Calculating fat burning rate is simple. There are few different ways to calculate, but they all eventually give almost same result. I will use Karvonen Formula to explain fat burning rate or fat burning zone calculation. In case you don't know what is fat burning rate, let me write a few lines on this, beofre I calculate it.
What is Fat Burning Rate or Fat Burning Zone
When you burn calories at low intencity exercises, like walking, you burn mainly fat, not carbohydrate. When you choose to work at high intesity workout, like running fast, you burn mainly carbohydrate. Though during high intentisy workout you burn more calories, still you may like low intensity workout, since it burns directly from fat. Now how to define low intensity workout. When you walk, if your heartbeat is within a certain range, suppose from 112 beat per minute to 120 beat per minute ( it will be different for different individuals, and calculting these two values specifically for you is the goal of this page) it will be called low intensity exercise. Since at this heart beat zone you body burns mainly fat, it is known as fat burning zone. If you walk faster, you will reach higher intensity exercise, since your heart beat will be higher than that is specified in fat burning zone. So when your heart beat cross the fat burning zone it reaches cardio zone.
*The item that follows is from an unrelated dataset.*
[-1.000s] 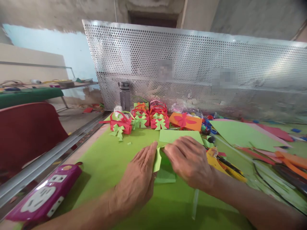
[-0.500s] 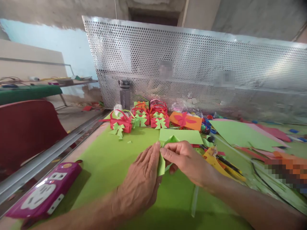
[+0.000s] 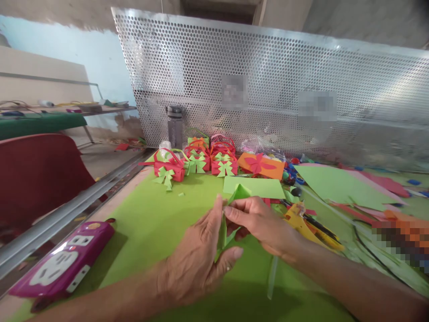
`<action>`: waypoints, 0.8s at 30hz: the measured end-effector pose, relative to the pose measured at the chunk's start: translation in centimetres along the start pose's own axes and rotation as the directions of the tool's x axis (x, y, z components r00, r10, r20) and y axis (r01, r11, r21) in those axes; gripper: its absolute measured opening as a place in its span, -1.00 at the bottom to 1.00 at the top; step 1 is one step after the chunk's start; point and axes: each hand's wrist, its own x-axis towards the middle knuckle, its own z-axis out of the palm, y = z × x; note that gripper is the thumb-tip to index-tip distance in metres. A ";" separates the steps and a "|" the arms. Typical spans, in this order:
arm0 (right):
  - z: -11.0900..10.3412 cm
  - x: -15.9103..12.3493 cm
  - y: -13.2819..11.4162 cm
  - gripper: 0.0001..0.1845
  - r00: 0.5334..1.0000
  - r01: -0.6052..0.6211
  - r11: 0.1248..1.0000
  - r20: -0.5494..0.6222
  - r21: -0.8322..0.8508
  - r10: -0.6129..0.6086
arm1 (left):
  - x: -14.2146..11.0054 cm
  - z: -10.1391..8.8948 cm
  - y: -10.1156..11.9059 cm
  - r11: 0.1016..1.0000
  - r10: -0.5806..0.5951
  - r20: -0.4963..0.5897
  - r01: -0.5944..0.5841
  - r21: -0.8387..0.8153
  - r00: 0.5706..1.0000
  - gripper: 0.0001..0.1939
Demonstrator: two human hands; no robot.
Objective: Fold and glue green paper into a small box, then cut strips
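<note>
A folded piece of light green paper (image 3: 240, 191) stands between my hands above the green work surface. My right hand (image 3: 256, 221) pinches its edge between thumb and fingers. From the other side my left hand (image 3: 197, 250) lies along the paper, fingers stretched out and thumb held apart. Part of the paper is hidden behind the hands. Just beyond them lies a flat green paper rectangle (image 3: 254, 187). A clear glue stick (image 3: 272, 277) lies beneath my right wrist, and a yellow glue gun (image 3: 311, 230) rests beside my right forearm.
Red paper bags with green bows (image 3: 225, 168) stand at the back, near a grey bottle (image 3: 174, 127). An orange paper piece (image 3: 273, 169) sits right of them. A purple power strip (image 3: 63, 264) lies front left. Perforated metal sheet (image 3: 201, 67) closes off the back.
My left thumb has swung out away from the paper, towards the right. The right hand keeps its pinch. The view has tilted slightly, so the background sits a little higher.
</note>
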 end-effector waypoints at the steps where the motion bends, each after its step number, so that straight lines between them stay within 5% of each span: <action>1: 0.0 0.0 0.1 -0.67 1.000 -0.002 1.000 0.001 0.002 0.002 | 0.0 0.0 0.1 1.000 -0.004 -0.005 0.004 -0.008 1.000 -0.25; 9: -0.1 0.1 -0.1 -0.74 1.000 -0.018 1.000 -0.009 -0.018 0.018 | 0.2 -0.4 0.2 0.998 -0.032 -0.016 0.030 -0.063 0.999 -0.28; 17: -0.2 0.1 -0.2 -0.85 0.998 -0.038 0.998 -0.051 -0.056 0.035 | 0.0 -0.2 -1.0 0.893 -0.236 -0.043 0.199 -0.403 0.971 -0.51; 24: -0.9 0.3 0.0 -0.80 0.998 0.036 0.993 -0.041 -0.115 -0.040 | 0.6 0.8 -1.7 0.852 -0.292 -0.030 0.246 -0.462 0.956 -0.60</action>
When your heart beat is in between 55% and 65% of your maximum heart beat rate, you are in fat burning zone. When it is more then 75%, you are in cardio zone. At far burning zone you will spend calories directly from fat, while at cardio zone you will spend calories directly from carbohydrate. Ok I think we covered enough, now let's try to calculate fat burning zone heart beats. If you don't like math, go to the bottom of the page, where I calculated it in a simple way, but still close to the actual value.
Calculating Fat burning zone
First find out your resting heart rate. When you are in a normal condition, meaning not tired or in tension, take your pulse rate for one minute, it will be your resting heart rate. Usually it should be something around 65.
Now calculate your maximum heart rate. There is a simple way to calculate it, 220- age, so if you are 35 years of old, your maximum heart rate (MHR) is 220 - 35, or 185. But if you don't hate math, then we can calculate it more accurately as 206.9 - (0.67 x 35 ), here 35 is your age, (if you are 40 you should use 206.9 - (0.67 x 40) ). So 206.9 - 0.67 x 35 = 183. See it is very close to the simple formula of 220-35, which was 185.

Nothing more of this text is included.